Your goal ::
Please retype the material beneath this task exactly, starting with its first line and finishing with the line containing "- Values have".

- - - - - - -

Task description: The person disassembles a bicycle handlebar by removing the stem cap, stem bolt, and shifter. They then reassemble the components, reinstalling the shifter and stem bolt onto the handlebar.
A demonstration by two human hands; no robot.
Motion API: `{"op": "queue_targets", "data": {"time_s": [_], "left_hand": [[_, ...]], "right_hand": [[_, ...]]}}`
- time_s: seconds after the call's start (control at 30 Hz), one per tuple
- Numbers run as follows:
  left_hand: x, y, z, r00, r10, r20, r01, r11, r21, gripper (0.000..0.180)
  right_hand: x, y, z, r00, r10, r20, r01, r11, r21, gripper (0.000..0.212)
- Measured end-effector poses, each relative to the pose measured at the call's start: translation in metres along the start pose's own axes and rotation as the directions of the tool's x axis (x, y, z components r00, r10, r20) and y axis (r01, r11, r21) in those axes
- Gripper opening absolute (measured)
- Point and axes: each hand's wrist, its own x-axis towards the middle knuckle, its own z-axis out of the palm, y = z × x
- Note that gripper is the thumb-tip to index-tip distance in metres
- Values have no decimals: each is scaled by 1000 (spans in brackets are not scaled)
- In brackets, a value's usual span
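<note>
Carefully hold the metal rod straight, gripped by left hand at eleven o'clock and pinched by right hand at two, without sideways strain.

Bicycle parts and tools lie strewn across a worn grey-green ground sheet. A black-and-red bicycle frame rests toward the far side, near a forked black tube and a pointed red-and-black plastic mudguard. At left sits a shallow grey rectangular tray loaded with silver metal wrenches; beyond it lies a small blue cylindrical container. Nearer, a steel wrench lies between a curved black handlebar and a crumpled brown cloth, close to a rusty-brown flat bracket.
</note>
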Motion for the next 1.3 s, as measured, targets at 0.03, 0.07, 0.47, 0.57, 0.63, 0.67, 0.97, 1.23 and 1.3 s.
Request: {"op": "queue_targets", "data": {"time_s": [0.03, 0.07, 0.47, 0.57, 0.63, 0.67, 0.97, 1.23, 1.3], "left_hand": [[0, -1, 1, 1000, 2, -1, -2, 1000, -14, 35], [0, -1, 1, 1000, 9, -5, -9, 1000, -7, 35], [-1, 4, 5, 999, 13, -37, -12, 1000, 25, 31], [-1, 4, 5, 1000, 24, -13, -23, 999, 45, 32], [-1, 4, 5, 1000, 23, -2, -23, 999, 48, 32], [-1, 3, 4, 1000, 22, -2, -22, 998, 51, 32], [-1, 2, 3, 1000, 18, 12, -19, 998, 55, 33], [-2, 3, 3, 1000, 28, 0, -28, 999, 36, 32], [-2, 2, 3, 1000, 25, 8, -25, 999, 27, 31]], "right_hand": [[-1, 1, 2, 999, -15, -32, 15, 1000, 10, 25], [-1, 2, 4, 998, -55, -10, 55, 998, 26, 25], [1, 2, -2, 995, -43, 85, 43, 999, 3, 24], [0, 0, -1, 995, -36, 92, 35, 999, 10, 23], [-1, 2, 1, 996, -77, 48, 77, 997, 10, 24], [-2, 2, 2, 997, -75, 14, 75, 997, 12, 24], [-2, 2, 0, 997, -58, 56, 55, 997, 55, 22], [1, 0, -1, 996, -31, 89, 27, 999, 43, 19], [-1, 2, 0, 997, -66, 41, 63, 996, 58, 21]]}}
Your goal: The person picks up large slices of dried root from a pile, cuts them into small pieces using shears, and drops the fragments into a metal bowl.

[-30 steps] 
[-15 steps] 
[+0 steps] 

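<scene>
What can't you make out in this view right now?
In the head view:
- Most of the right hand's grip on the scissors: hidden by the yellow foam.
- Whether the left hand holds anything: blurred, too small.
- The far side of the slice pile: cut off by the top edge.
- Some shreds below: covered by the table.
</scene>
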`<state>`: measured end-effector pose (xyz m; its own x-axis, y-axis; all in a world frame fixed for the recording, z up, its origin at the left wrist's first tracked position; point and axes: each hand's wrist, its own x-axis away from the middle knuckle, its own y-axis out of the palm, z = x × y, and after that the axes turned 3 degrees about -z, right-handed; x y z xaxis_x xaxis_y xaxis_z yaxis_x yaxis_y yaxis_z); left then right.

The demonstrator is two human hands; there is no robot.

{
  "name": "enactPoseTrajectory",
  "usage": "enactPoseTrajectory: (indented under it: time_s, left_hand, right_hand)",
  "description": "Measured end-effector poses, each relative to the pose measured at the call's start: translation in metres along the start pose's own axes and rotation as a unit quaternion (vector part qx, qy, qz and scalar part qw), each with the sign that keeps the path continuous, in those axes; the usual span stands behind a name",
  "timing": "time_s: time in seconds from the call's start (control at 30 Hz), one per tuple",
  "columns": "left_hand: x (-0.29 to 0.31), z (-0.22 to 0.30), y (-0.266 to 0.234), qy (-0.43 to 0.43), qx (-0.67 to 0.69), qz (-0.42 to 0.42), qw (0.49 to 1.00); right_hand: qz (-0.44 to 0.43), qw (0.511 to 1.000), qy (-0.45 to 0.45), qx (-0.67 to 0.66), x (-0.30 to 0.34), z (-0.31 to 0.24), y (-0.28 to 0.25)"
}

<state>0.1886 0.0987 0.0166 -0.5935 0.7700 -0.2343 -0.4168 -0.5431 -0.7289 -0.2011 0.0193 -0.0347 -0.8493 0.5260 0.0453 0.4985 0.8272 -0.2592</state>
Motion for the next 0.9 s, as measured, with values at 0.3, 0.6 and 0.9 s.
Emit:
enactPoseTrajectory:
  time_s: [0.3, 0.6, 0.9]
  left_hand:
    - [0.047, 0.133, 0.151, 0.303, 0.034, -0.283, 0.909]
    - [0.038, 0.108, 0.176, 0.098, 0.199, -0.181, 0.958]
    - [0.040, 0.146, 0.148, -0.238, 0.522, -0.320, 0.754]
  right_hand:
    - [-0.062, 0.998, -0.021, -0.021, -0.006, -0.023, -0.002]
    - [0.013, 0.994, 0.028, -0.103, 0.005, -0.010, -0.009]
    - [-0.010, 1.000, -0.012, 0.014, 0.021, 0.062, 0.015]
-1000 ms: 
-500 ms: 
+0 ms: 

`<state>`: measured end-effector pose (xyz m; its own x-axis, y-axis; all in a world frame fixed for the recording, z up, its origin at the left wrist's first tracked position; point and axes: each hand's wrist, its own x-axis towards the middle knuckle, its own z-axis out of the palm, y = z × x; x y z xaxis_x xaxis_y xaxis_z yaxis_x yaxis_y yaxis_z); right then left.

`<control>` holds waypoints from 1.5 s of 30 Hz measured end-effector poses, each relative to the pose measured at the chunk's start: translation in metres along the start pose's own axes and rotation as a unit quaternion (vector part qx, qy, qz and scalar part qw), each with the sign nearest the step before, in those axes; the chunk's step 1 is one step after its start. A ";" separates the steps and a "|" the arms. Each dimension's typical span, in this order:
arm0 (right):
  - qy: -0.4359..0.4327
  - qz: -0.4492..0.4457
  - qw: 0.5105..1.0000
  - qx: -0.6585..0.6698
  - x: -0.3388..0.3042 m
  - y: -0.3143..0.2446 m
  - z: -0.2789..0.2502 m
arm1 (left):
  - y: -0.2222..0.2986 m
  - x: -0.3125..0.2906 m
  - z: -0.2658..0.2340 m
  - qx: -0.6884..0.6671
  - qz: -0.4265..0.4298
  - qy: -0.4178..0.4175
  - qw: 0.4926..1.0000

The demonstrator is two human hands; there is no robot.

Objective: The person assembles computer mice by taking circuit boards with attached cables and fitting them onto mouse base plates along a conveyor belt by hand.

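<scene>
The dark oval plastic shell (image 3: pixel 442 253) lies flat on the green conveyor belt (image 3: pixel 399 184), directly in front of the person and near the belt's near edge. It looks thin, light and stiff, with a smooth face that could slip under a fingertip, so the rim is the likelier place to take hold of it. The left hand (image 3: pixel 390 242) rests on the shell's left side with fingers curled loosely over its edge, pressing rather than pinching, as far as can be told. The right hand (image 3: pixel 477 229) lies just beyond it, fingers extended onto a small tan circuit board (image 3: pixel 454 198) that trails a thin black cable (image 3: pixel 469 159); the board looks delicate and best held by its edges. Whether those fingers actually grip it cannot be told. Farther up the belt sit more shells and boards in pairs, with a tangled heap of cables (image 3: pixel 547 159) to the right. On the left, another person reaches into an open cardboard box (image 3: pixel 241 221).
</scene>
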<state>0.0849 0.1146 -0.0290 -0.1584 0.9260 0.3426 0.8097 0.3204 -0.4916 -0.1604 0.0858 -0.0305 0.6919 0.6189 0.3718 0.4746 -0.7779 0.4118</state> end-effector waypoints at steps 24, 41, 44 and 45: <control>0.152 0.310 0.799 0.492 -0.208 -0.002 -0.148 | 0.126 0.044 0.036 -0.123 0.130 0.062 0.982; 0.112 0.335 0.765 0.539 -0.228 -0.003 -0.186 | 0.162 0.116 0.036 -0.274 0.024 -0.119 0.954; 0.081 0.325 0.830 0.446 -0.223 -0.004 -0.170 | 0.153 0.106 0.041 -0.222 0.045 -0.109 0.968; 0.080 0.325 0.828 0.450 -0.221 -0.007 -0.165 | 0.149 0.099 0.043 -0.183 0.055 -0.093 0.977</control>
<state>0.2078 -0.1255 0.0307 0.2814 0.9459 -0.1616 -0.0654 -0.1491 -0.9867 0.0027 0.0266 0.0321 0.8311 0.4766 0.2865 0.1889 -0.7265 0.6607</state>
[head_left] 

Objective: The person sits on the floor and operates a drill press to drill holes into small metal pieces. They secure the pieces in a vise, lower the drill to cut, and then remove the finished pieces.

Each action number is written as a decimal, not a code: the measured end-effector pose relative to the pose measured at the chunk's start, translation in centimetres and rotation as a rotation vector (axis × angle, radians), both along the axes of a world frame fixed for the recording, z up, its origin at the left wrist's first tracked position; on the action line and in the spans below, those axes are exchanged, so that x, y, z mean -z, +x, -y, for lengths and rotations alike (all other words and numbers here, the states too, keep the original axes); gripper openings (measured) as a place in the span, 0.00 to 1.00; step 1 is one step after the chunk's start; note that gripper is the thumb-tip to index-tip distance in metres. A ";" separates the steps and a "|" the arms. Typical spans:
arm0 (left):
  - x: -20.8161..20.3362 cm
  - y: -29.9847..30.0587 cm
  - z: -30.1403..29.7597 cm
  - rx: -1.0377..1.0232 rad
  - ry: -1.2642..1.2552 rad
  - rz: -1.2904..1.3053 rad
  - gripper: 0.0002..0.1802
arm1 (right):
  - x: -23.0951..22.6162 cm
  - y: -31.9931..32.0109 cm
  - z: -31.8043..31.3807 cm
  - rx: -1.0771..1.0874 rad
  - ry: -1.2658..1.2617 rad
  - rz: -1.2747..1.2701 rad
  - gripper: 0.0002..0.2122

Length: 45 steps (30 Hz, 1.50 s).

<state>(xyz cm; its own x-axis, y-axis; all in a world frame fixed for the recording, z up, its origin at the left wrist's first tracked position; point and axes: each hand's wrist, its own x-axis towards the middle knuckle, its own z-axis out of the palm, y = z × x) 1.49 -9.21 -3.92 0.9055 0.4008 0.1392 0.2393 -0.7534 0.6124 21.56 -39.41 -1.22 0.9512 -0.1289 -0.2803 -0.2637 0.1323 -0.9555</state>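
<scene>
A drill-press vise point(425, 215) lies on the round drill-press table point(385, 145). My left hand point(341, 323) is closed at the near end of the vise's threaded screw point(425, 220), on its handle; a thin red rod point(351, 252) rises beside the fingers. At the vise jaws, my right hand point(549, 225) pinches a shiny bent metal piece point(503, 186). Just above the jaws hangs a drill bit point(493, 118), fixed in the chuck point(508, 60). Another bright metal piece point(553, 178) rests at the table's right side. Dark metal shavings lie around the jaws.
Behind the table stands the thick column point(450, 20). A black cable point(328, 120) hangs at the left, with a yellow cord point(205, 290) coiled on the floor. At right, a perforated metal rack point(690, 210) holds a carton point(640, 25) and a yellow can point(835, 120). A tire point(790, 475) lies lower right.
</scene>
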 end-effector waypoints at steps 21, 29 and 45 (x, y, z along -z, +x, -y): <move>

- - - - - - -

Problem solution ::
Task description: The person disassembles a bicycle handlebar by removing the stem cap, stem bolt, and shifter. They then reassemble the components, reinstalling the shifter and stem bolt onto the handlebar.
A demonstration by two human hands; no robot.
Motion API: `{"op": "queue_targets", "data": {"time_s": [_], "left_hand": [[_, ...]], "right_hand": [[_, ...]]}}`
- time_s: seconds after the call's start (control at 30 Hz), one per tuple
- Numbers run as follows:
  left_hand: x, y, z, r00, r10, r20, r01, r11, r21, gripper (0.000..0.180)
  right_hand: x, y, z, r00, r10, r20, r01, r11, r21, gripper (0.000..0.212)
- Measured end-effector poses, each relative to the pose measured at the call's start: translation in metres along the start pose's own axes and rotation as the directions of the tool's x axis (x, y, z components r00, r10, r20) and y axis (r01, r11, r21) in those axes
- Gripper opening absolute (measured)
- Point and axes: each hand's wrist, its own x-axis towards the middle knuckle, its own z-axis out of the palm, y = z × x
- Note that gripper is the thumb-tip to index-tip distance in metres
- Values have no decimals: each is scaled by 1000 (spans in brackets are not scaled)

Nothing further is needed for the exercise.